Across all four markets, higher renewable penetration during peak hours is associated with more persistent negative price spells — but the strength of this relationship varies markedly.
Germany exhibits the cleanest and most monotonic pattern: as peak RES penetration increases, the survival curves shift upward almost systematically. This suggests a strong structural link between renewable oversupply and price persistence. Spain shows a similar ordering, but with a faster overall decay, indicating that even high-RES situations tend to resolve more quickly.

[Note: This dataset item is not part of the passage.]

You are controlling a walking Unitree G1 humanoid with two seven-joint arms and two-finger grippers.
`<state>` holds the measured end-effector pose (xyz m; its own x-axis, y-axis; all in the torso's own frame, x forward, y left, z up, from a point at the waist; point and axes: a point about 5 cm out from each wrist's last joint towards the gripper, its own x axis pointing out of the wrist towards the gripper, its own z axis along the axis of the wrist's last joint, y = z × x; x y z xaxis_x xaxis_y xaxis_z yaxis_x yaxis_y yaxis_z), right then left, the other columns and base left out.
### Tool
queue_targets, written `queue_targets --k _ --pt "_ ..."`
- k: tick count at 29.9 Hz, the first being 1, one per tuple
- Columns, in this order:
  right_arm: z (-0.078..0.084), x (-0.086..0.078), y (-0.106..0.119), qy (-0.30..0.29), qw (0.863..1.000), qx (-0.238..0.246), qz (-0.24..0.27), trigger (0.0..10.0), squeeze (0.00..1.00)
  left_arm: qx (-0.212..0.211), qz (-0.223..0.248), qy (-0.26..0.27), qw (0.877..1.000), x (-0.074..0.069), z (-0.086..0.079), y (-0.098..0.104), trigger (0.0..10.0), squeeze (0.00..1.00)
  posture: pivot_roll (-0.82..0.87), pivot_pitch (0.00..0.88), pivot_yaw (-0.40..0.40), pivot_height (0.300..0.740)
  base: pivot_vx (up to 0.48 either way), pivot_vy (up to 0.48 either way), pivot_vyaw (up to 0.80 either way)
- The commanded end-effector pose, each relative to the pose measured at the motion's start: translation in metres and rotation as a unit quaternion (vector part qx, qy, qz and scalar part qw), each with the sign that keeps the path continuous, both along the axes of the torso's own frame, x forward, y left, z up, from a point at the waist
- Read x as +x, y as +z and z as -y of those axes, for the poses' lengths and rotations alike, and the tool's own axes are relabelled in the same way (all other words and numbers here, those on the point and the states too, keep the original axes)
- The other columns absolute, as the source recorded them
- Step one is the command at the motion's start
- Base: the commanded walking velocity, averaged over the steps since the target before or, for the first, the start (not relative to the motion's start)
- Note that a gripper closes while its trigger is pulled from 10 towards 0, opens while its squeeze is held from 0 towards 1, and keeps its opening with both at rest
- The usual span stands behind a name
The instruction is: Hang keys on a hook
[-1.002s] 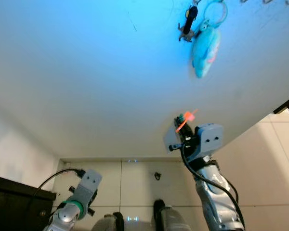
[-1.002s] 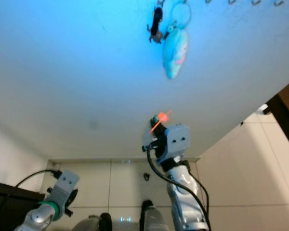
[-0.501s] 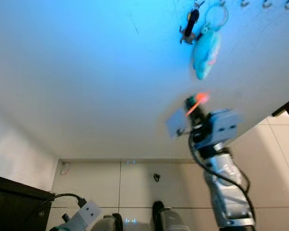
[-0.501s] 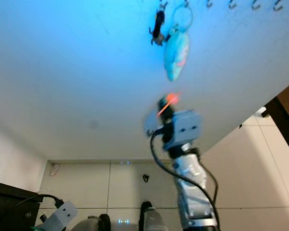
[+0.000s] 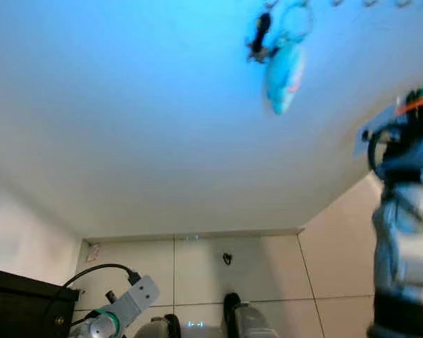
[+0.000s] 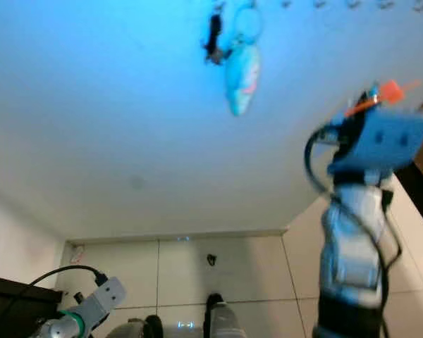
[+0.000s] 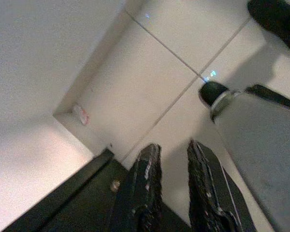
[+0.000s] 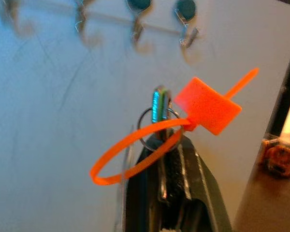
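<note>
My right gripper [image 8: 162, 145] is shut on a silver key [image 8: 159, 107] on a ring with an orange tag [image 8: 208, 105] and an orange zip-tie loop. It is raised at the right [image 6: 370, 105], close to the white wall, below a row of small metal hooks [image 8: 137, 34]. The hooks in front of it are bare. To the left of the gripper and higher, a black key fob [image 5: 259, 35] and a blue plush keychain [image 5: 282, 74] hang from hooks. My left arm [image 5: 123, 310] hangs low at the bottom left; its fingers [image 7: 145, 188] stand slightly apart, holding nothing.
A black cabinet [image 5: 21, 296] stands at the lower left beside my left arm. Pale floor tiles [image 5: 225, 274] meet the wall at a baseboard. A dark door frame [image 6: 417, 186] edges the wall on the right, behind my right arm.
My right arm has swung up and to the right with the keys, from under the blue plush to the wall space right of it. The left arm stays low.
</note>
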<state>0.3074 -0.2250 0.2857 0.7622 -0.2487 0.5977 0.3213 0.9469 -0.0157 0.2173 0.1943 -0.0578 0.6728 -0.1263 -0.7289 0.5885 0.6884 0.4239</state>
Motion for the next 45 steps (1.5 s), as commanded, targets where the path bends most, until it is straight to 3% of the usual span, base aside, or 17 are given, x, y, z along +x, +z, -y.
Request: queue_targets --k 1,7,9,12,20,28,30,33,45 --pt "-0.003 0.006 -0.002 0.017 1.0 0.014 -0.015 10.0 0.0 0.003 -0.021 0.001 1.0 -0.012 -0.001 -0.008 10.0 0.0 -0.19 0.183 0.079 0.74 0.0 0.0 0.0" --pt "-0.017 0.019 0.012 0.052 0.998 0.039 -0.009 10.0 0.0 0.003 -0.025 -0.003 1.0 -0.015 0.0 -0.01 10.0 0.0 -0.17 0.185 0.07 0.74 0.0 0.0 0.0" --pt "-0.04 0.03 0.028 0.099 0.994 0.045 -0.004 10.0 0.0 0.004 -0.036 -0.002 0.999 -0.023 0.0 -0.014 10.0 0.0 -0.15 0.187 0.057 0.74 0.0 0.0 0.0" --pt "-0.054 0.033 0.033 0.128 0.991 0.047 -0.003 10.0 0.0 0.004 -0.04 0.005 0.999 -0.026 0.0 -0.016 10.0 0.0 -0.15 0.189 0.051 0.74 0.0 0.0 0.0" --pt "-0.066 0.033 0.049 0.153 0.987 0.042 0.013 10.0 0.0 0.003 -0.036 -0.001 0.999 -0.022 0.006 -0.015 10.0 0.0 -0.16 0.189 0.052 0.74 0.0 0.0 0.0" --pt "-0.049 0.036 0.057 0.1 0.988 0.12 0.016 10.0 0.0 0.003 -0.032 -0.003 0.999 -0.027 0.001 -0.016 10.0 0.0 -0.16 0.193 0.05 0.74 0.0 0.0 0.0" --pt "-0.049 0.036 0.057 0.1 0.988 0.12 0.016 10.0 0.0 0.003 -0.032 -0.003 0.999 -0.027 0.001 -0.016 10.0 0.0 -0.16 0.193 0.05 0.74 0.0 0.0 0.0" --pt "-0.039 0.029 0.065 0.078 0.985 0.152 0.032 10.0 0.0 0.006 -0.036 -0.001 0.999 -0.03 -0.001 -0.017 10.0 0.0 -0.16 0.196 0.051 0.74 0.0 0.0 0.0" --pt "-0.043 0.037 0.057 0.088 0.988 0.122 -0.016 10.0 0.0 0.008 -0.035 -0.007 0.999 -0.027 0.001 -0.016 10.0 0.0 -0.16 0.197 0.052 0.74 0.0 0.0 0.0"
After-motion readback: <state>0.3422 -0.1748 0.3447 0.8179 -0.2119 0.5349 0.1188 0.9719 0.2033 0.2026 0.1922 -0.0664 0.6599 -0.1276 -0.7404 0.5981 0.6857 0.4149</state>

France stands out by contrast. The curves remain relatively close across penetration bins, suggesting that renewable penetration alone does not fully explain persistence. Other constraints (such as nuclear inflexibility, export capacity, demand shape) seem tp play a major role. The Netherlands sits somewhere in between, with a visible RES effect but substantial overlap across bins, hinting at a system where flexibility can partially absorb renewable shocks.
Taken together, these results suggest that renewable penetration is a necessary but not sufficient condition for persistent negative prices. Whether oversupply translates into a short-lived anomaly or a prolonged regime ultimately depends on market design and system flexibility, a question we will revisit more formally using Cox models.
Reference sources
- Kaplan, E. L., & Meier, P. (1958). Nonparametric Estimation from Incomplete Observations. Journal of the American Statistical Association.
- Cox, D. R. (1972). Regression Models and Life-Tables. Journal of the Royal Statistical Society: Series B.
- Zamundio López, J., & Zareipour, H. (2025). Modeling the Duration of Electricity Price Spikes Using Survival Analysis.
- Martin, T., et al. (2018). Investigation into Modeling Australian Power Transformer Failure and Retirement Statistics.
- Barbosa de Santis, R., et al. (2023). A Data-Driven Framework for Small Hydroelectric Plant Prognosis Using TSFRESH and Machine Learning Survival Models.